Getting a Stripe API Key

Adding the Stripe service

Go to your project's API tab. Then, select Connect Service on the left side of the schema page. From here, select Stripe as the service you'd like to connect.

Next, fill in the required information. You can just add a human-readable name and auto-generate the slug and namespace for you, or you can change those values to suit your preferences. Here's where you will also add you Stripe API Key.

Configuring a Stripe service

tip

Your slug must be unique among all your services.

Selecting Queries & Mutations

After you select Save you will be presented with a prompt where you can select queries and mutations from the Stripe API to add to your GraphQL API. You'll notice they are all prefixed with the namespace you entered earlier.

At any time you can return to the Stripe service connection you created and select the Select Stripe Queries/Mutations button to show the selection screen again.
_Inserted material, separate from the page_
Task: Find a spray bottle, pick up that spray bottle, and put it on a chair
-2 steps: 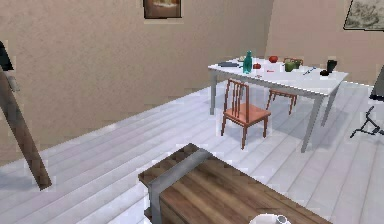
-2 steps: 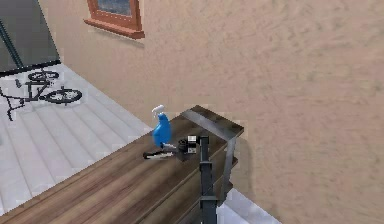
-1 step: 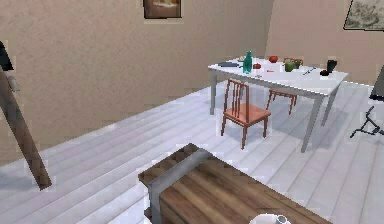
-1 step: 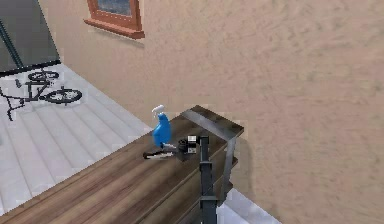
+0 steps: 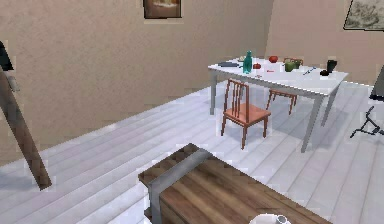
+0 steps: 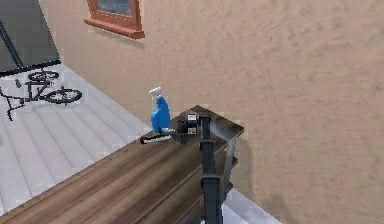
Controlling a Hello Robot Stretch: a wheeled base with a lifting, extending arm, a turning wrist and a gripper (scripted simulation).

When you add a given query all the necessary shapes to satisfy that query will also be added to your schema.

Using generated Queries & Mutations

Running a Stripe query

You will notice on the Add Queries and Mutations dialog and in the API Explorer that a variety of Args are available. For most Query types these are parameters that will scope, limit or filter your query in some way. For example, getCustomers takes an email arg which will fetch a list of customers that match that email address, exactly as the Stripe API documents.

Running a Stripe mutation

Many of the Mutation types include an input argument. This corresponds to the request body expected by many of the POST and DELETE endpoints in the Stripe API. You can enter this data in a structured way automatically take care of properly encoding it — in most cases as form data — for the request made to Stripe.